This introduction serves as an invitation to join in an on-going journey of discovery. You will not need to buy tickets nor make travel plans. All that's required is your Bible and a quiet place to read and meditate. Together we'll explore the Gospels and Acts which present the life and ministry of Jesus Christ.  

Acts 2:1-13

On the Day of Pentecost

TRANSLATION
(1) On the Day of Pentecost, they were all together in one place. (2) And suddenly a sound like the rushing of a powerful wind came from heaven and filled the entire house where they were sitting. (3) And they saw what appeared to be tongues of fire that separated and came to rest on each of them. (4) And they were all filled with the Holy Spirit and began to speak in other tongues as the Spirit enabled them.
(5) Now there were staying in Jerusalem God-fearing Jews from every nation under heaven. (6) And when they heard this sound, a crowd gathered. They were bewildered because everyone heard their own language being spoken. (7) Amazed and wondering, they said, “Are not all these who are speaking Galileans? (8) How is it that everyone of us hears this in the language in which we were born? (9) Parthians and Medes, Elamites and residents of Mesopotamia, those from Judaea and Cappadocia, from Pontus and Asia, (10) from Phrygia and Pamphylia, from Egypt and the parts of Libya about Cyrene, and visitors from Rome, both Jews and converts to Judaism, (11) Cretans and Arabians, we all hear them speaking about the mighty works of God in our own languages!” (12) Amazed and perplexed, they all asked one another, “What can this mean?” (13) But others mocking said, “They have drunk too much wine.”

OBSERVATIONS
The coming of the Holy Spirit on the Day of Pentecost, empowering the followers of Jesus to speak in languages unknown to them previously, left everyone in Jerusalem wondering what had just happened. Repeated words included “sound” (vss. 2 & 6), “filled” (vss. 2 & 3), and “Spirit” once defined as “Holy” (both in vs. 4). Words found three times include “speak(ing)” (vss. 4, 6, & 7), “hear(ing)” (vss. 6, 7, & 11), and “language(s)” (vss. 6, 8, & 11). Several synonyms were used to describe the responses of those who heard the news of the Gospel in their own languages: “bewildered…amazed (twice)…astounded…perplexed” (vss. 6, 7, & 12).

OUTLINE
I.  On the Day of Pentecost, the Holy Spirit came in power, visibly and audibly, to indwell the believers and enable them to speak in previously unknown languages.  (1-4)
II.  The Gospel was first proclaimed to the pilgrims in Jerusalem, each in their mother tongue.  (5-12)

IDEA STATEMENT
The coming of the Holy Spirit to indwell all believers gave them the empowering they needed to obey the Great Commission Christ had left with them before he departed.

APPLICATION
The miraculous events that took place on the Day of Pentecost just weeks after Jesus’ death and resurrection signaled the “birthday of the church.” Jesus had prophesied, “I will build my church,” in response to Peter’s earlier confession of his messiahship and deity (Mt. 16:18). The coming of the Spirit to permanently indwell all those who had experienced the new birth sparked the great movement of the Gospel radiating outward from Jerusalem unto the uttermost parts of the earth. The first step in the process of world evangelism immediately took place right where the miracle had occurred as Jewish pilgrims who had come from all over the world to worship at the feast in Jerusalem’s temple heard the good news of Jesus’ resurrection proclaimed, each in their own language.

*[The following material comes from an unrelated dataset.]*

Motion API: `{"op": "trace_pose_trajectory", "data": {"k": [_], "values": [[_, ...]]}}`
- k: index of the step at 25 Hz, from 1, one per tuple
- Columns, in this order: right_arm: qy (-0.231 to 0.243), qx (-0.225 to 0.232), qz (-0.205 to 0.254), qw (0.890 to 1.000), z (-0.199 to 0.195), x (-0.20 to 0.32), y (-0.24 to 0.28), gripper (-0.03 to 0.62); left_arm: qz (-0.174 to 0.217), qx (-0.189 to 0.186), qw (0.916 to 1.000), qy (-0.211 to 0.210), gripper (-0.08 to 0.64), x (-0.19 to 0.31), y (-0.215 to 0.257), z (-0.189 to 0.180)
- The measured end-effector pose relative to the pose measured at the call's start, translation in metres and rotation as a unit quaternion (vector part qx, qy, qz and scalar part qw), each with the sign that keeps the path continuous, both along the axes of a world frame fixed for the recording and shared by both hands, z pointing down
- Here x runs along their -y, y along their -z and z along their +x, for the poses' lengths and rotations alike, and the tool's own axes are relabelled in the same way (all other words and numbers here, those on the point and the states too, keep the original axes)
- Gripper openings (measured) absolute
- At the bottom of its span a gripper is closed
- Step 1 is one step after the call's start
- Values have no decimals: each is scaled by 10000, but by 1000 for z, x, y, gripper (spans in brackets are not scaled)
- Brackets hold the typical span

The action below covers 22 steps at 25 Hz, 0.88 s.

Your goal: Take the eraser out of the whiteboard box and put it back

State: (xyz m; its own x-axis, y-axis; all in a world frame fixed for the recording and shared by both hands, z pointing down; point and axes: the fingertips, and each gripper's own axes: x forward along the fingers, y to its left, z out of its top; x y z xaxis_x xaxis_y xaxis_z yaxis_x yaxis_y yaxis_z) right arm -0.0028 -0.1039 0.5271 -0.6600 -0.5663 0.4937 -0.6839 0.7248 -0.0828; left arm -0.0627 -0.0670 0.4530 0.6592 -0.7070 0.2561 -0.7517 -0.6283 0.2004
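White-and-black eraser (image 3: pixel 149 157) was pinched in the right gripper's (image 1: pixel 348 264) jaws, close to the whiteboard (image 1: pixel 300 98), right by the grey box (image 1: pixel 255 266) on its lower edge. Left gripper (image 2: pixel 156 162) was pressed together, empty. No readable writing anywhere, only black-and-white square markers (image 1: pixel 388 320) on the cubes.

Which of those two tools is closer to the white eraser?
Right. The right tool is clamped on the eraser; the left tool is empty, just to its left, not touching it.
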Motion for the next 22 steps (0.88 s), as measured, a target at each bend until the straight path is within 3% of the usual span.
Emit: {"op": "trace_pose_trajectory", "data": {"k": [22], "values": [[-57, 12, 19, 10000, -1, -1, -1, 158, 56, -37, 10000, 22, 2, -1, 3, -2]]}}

Peter, in recounting for his fellow Jews in Jerusalem what had happened when he had gone to Cornelius’ house to share the Gospel, gave this testimony: “As I began to speak, the Holy Spirit fell on (Cornelius and the gathered Gentiles) just as on us at the beginning. And I remembered the word of the Lord, how he said, ‘John baptized with water, but you will be baptized with the Holy Spirit.’ If then God gave the same gift to (the Gentiles) as he gave to us (Jews) when we believed in the Lord Jesus Christ, who was I that I could stand in God's way” (Acts 11:15-17)? The phrase, “at the beginning,” makes it clear that the Day of Pentecost was considered by the early believers the moment when the church was born. This marked a clear distinction between the Old Testament saints, almost all of them members of the nation of Israel, and the saints of the New Testament, a new body, the church, made up of those from every tongue, nation, and tribe including Israel. As Paul would later write in Ephesians 2, regarding the work of Christ, “For he himself is our peace, who has made us both (Jews and Gentiles) one (church) and has broken down in his flesh the dividing wall of hostility…that he might create in himself one new man in place of the two, so making peace, and might reconcile us both to God in one body through the cross, thereby killing the hostility” (Eph. 2:14-16).